RESUMEN
Es mucho lo que se ha dicho en las últimas semanas sobre el Instituto Oncológico Regional del Cibao. Demasiado. Tanto que uno se pregunta si de verdad la noticia es la cancelación de un empleado, el doctor Vila, en este caso, o si más bien estamos en presencia de una función de circo, donde el payaso hace piruetas y los dueños del espectáculo se esconden tras las bambalinas.
Porque, seamos claros: cuando un médico con 25 años de servicio se despide, lo normal es que lo haga en silencio, reciba sus prestaciones y continúe su vida. Pero cuando, en vez de eso, sale a los medios a ofrecer medias verdades, entonces el asunto deja de ser personal y se convierte en una campaña.

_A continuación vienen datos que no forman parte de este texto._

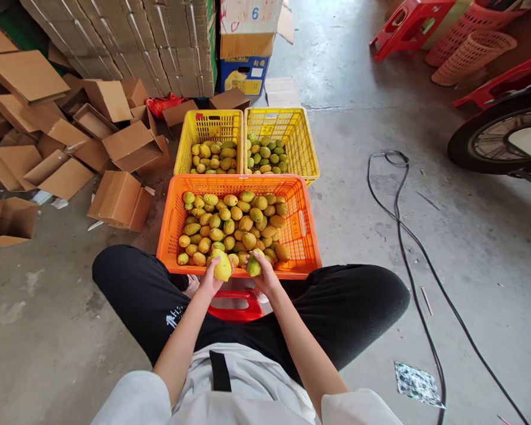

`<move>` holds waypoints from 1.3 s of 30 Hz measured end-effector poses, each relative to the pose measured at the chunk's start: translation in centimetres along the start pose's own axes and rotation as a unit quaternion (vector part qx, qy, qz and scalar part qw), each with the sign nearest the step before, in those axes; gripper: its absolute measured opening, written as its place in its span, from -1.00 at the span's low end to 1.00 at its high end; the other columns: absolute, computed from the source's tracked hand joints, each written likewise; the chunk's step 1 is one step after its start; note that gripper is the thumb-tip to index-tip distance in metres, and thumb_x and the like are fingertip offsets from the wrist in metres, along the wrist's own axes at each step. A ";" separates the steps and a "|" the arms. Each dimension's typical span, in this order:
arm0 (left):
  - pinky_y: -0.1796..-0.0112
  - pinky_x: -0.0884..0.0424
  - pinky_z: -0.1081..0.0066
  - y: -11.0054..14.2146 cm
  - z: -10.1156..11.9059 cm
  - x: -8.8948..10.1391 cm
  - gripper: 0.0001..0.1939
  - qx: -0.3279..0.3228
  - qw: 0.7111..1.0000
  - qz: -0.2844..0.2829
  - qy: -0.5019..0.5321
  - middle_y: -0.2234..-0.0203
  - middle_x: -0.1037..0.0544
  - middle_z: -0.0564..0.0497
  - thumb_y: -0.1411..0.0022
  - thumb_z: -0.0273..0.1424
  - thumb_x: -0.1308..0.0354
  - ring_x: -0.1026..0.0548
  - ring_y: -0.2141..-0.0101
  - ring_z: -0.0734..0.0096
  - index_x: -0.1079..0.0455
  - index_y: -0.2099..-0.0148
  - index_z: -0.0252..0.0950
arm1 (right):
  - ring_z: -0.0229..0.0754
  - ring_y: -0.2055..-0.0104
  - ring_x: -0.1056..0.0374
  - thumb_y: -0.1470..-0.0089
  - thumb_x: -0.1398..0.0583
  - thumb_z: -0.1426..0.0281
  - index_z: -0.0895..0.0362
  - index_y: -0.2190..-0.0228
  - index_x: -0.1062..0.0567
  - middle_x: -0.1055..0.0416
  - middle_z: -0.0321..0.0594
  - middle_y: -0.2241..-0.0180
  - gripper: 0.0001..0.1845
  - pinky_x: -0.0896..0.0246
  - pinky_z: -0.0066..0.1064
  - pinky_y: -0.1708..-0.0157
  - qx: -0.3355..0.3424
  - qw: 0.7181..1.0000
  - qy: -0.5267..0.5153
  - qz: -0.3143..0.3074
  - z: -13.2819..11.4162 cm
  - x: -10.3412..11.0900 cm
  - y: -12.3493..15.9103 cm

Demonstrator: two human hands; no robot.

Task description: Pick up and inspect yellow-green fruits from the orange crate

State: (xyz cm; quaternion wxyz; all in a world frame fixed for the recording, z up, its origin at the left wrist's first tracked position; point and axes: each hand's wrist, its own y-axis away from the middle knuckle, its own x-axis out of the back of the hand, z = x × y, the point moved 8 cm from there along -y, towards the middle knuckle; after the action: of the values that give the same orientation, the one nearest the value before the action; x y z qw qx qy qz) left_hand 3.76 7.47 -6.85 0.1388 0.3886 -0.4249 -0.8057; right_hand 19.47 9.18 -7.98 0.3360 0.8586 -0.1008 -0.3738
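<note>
My left hand [210, 278] is closed around a yellow lemon [222, 267], and my right hand [268, 277] grips a greener lemon [253, 264]. Both are held side by side, a little apart, over the near rim of an orange crate [307, 236]. Inside that crate lies a heap of yellow-green lemons [229, 226]. Behind it stand two yellow crates: the left one [183, 141] holds mostly yellow lemons [212, 154], while the right one [307, 147] has greener lemons [265, 153] at its left side.
Loose cardboard boxes [119, 198] are piled on the left, below stacked flattened cartons [119, 41]. A blue printed box [244, 74] stands behind the crates. On the right lie a black cable [400, 224] and a wheel [495, 139], with red stools [409, 26] and pink baskets [473, 56] farther back.
</note>
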 end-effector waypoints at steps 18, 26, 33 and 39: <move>-0.05 -0.58 0.24 0.0 1.0 0.5 -0.73 -0.056 0.995 0.061 0.060 0.16 -0.70 -0.10 -0.27 -0.43 -0.30 -0.65 0.01 0.16 -0.52 -0.03 -0.26 | 0.17 0.00 -0.58 0.17 -0.44 0.16 0.01 0.32 -0.54 -0.65 -0.16 0.25 -0.65 -0.57 -0.07 0.13 0.016 1.000 0.000 -0.021 -0.9 -1.1 0.5; -0.07 -0.57 0.06 0.4 0.5 -0.3 -0.72 -0.035 0.999 -0.012 0.027 0.22 -0.68 -0.12 -0.15 -0.47 -0.40 -0.67 0.05 0.04 -0.49 0.08 -0.30 | 0.02 0.28 -0.57 0.24 -0.45 0.18 0.01 0.34 -0.53 -0.58 -0.26 0.39 -0.62 -0.58 -0.04 0.18 -0.003 0.999 -0.037 -0.034 -0.8 -1.4 1.0; 0.23 -0.63 0.27 -0.7 -0.2 0.9 -0.66 -0.025 0.998 0.025 -0.047 0.39 -0.64 -0.06 -0.04 -0.42 -0.49 -0.66 0.37 0.24 -0.45 0.17 -0.32 | -0.17 0.44 -0.46 0.28 -0.46 0.24 0.03 0.36 -0.54 -0.55 -0.31 0.43 -0.63 -0.50 -0.27 0.32 -0.033 0.998 -0.033 -0.044 -0.2 -1.5 1.0; 0.23 -0.64 0.26 -0.8 0.0 1.4 -0.71 -0.020 0.998 0.058 -0.027 0.35 -0.65 -0.08 -0.18 -0.38 -0.37 -0.65 0.37 0.24 -0.45 0.07 -0.33 | 0.00 0.24 -0.58 0.20 -0.45 0.27 0.02 0.33 -0.54 -0.59 -0.28 0.38 -0.67 -0.53 -0.15 0.14 -0.020 0.999 -0.031 -0.036 -0.1 -0.8 0.6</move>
State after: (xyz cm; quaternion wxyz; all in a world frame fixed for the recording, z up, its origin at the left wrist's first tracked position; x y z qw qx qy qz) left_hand 2.89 7.16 -8.17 0.1814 0.3382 -0.4346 -0.8148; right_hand 19.01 9.13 -7.06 0.3366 0.8425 -0.0728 -0.4143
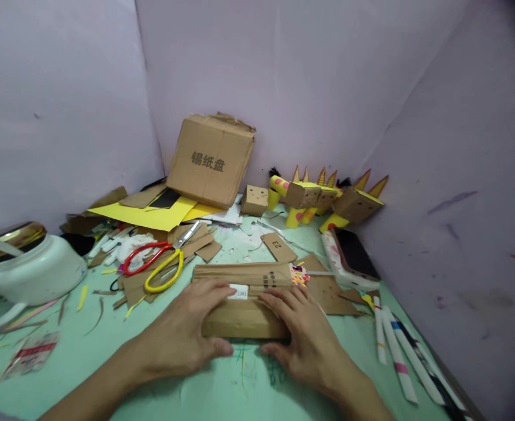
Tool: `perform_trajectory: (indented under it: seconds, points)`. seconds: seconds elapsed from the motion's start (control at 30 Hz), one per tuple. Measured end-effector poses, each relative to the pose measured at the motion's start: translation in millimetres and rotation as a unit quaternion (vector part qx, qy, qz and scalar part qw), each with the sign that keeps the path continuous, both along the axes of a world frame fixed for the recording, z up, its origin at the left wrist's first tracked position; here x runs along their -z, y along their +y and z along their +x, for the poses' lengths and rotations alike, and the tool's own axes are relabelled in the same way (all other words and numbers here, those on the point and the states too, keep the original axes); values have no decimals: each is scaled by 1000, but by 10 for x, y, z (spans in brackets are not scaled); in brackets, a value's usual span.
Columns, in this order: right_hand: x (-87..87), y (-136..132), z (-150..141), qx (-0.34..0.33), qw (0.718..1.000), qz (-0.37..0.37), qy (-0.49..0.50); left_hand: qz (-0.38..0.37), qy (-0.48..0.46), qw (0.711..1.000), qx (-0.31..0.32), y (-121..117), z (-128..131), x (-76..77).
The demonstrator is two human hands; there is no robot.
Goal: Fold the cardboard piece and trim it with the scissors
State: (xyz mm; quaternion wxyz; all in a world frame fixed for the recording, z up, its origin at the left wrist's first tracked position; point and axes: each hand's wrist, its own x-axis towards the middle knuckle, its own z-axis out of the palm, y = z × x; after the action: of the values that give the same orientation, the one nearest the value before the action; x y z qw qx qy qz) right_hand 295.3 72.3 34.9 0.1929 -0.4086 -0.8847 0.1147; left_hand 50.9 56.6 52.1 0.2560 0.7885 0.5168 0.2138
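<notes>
While both hands press folded cardboard (244,298) | left hand (182,336), right hand (304,333) fingers flat, gripping nothing | label half-hidden

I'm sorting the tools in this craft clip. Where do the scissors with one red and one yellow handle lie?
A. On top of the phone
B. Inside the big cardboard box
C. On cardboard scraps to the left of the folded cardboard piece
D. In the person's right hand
C: the scissors lie on cardboard scraps left of the folded cardboard piece, which the left hand and right hand press flat.
</notes>
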Motion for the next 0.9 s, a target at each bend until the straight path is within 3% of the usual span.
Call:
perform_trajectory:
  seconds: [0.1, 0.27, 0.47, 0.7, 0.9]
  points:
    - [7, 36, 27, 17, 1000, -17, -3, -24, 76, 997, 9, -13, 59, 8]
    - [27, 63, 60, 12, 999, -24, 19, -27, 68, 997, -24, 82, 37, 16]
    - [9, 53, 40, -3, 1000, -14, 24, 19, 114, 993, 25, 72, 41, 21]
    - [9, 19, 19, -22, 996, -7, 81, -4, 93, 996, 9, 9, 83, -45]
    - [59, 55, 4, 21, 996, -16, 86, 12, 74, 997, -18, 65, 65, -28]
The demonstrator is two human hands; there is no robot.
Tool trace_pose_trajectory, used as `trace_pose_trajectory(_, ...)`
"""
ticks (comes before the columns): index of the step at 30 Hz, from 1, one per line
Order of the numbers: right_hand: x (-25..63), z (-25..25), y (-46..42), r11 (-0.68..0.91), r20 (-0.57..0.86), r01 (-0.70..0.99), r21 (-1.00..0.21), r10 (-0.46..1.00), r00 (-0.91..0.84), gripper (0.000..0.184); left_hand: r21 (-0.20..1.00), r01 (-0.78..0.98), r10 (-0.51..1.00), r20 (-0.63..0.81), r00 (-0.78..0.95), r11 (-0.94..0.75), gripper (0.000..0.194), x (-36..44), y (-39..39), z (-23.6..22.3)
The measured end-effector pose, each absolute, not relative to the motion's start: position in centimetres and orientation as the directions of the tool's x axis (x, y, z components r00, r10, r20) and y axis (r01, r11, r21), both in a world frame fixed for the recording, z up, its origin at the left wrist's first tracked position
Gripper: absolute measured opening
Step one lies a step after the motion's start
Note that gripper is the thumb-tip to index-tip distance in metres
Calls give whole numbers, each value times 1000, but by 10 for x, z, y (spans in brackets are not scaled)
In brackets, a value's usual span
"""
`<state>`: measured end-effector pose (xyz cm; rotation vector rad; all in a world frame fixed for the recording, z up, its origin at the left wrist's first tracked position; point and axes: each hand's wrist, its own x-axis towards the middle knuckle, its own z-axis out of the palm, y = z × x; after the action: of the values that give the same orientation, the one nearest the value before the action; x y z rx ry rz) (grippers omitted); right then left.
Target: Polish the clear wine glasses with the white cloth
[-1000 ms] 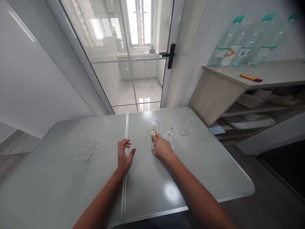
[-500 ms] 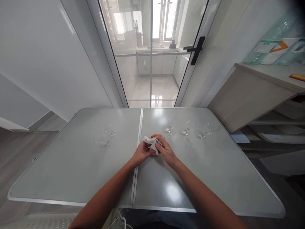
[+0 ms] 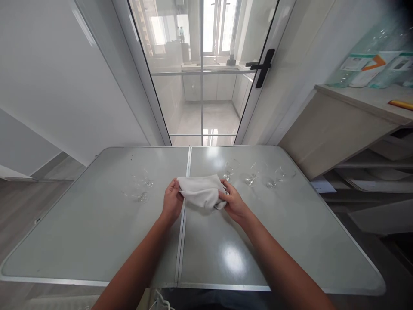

Y vaya campaña. Se ha invertido tiempo, dinero y esfuerzo para levantar un guion que busca matar moralmente a quienes hoy dirigen el Oncológico, apelando a la indignación pública, a imágenes sacadas de contexto y hasta a supuestos representantes de la sociedad civil encadenándose frente al centro. Todo para sembrar la idea de que algo turbio ocurre dentro de una institución que, guste o no, atiende más de mil pacientes cada día y ofrece más de 90 mil pruebas de laboratorio al mes.
No nos engañemos. El doctor Vila no es más que el instrumento, el mensajero útil de intereses que van mucho más allá de su desvinculación. La verdadera pregunta, no es por qué salió un médico. La verdadera pregunta debe ser: ¿Quién quiere quedarse con el Oncológico del Cibao? ¿Y por qué? O mejor dicho, ¿para qué?
Porque cuando se revisa con calma, lo que se asoma es un conflicto de intereses económicos. A alguien le molesta que el Oncológico se haya modernizado, que tenga sus propios equipos, un tomógrafo de 80 cortes, una gammacámara de última tecnología, un laboratorio que procesa miles de analíticas cada día, y que ya no dependa de contratos leoninos con suplidores que se llevaban millones de pesos mensuales.
Cada peso que hoy el Oncológico ahorra en equipos propios es un peso que deja de engordar otros bolsillos. Y eso, en una ciudad donde los negocios de la salud son un pastel muy deseado, es suficiente motivo para encender una campaña de descrédito.
Quienes dirigen el Oncológico hoy cargan con el peso de una cruz: la de administrar una institución que no recibe fondos del Estado desde 2017, que subsiste gracias a su propio esfuerzo y que atiende a una población mayoritariamente del régimen subsidiado, quienes no pagan diferencia en ningún servicio. El 80% de estos son afiliados a SeNaSa, y en el caso de los contributivos o privados, no pagan ni un centavo en consultas, imágenes o pruebas básicas. Pero en vez de ser reconocidos por sostener esa carga, son retratados como villanos.
Mientras tanto, los verdaderos perjudicados de esta campaña no son ellos, sino los pacientes: los que acuden a buscar un diagnóstico, una quimio, una esperanza. Porque sembrar dudas sobre la seriedad del Oncológico no hiere a un presidente de patronato, hiere a la gente que cada día necesita de sus servicios.
Lo que vemos no es más que un espectáculo mal montado: acusaciones de nepotismo por un hijo que gana 25 mil pesos en archivo, dramatizaciones de supuestas “privatizaciones” cuando la mayor parte de los servicios se ofrecen a pacientes subsidiados, y un largo etcétera que, a fuerza de repetirse, pretende convertirse en verdad.
Pero el Oncológico no es de una persona ni de una familia. Es un patrimonio de Santiago, construido desde 1964 con aportes de empresarios, cooperativas y ciudadanos. Sus títulos de propiedad, sus estatutos y sus asambleas están ahí. Lo demás son maromas de un guion escrito para confundir.